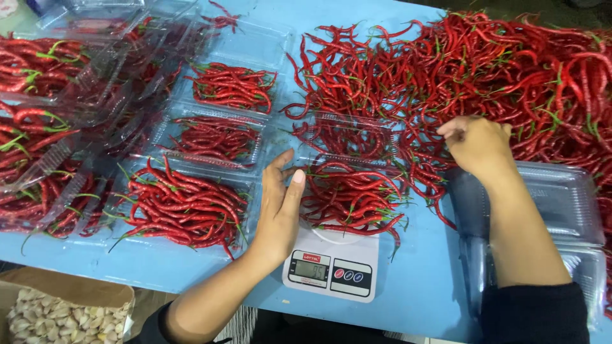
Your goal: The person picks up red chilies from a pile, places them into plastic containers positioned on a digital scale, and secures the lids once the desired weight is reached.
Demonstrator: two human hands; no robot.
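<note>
On the white digital kitchen scale: clear plastic tray of long red chillies, heaped, may spill.
Left hand: flat, fingers together, steadying tray; pressing could skew reading.
Right hand: pinching chillies from loose red pile; strays could drop.

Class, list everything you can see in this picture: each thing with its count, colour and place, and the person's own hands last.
Loose chillies: one big heap, red, table's far right.
Kitchen scale: one, white, near edge, centre.
Tray on the scale: one, clear, filled with chillies.
Filled trays: several, clear, left half.
Empty trays: a stack, clear, right.
Table: one, blue.
Box of garlic: one, brown, bottom left.
Left hand: beside the scale tray.
Right hand: in the loose chillies.
</note>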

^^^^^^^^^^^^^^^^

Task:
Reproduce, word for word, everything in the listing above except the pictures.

Result of the task:
Your goal: The person picks up red chilies from a pile, places them into plastic containers positioned on a digital scale, and secures the lids once the desired weight is reached.
Demonstrator: two human hands; no robot.
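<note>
On the white digital kitchen scale: clear plastic tray of long red chillies, heaped, may spill.
Left hand: flat, fingers together, steadying tray; pressing could skew reading.
Right hand: pinching chillies from loose red pile; strays could drop.

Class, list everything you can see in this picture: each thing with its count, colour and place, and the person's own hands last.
Loose chillies: one big heap, red, table's far right.
Kitchen scale: one, white, near edge, centre.
Tray on the scale: one, clear, filled with chillies.
Filled trays: several, clear, left half.
Empty trays: a stack, clear, right.
Table: one, blue.
Box of garlic: one, brown, bottom left.
Left hand: beside the scale tray.
Right hand: in the loose chillies.
</note>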

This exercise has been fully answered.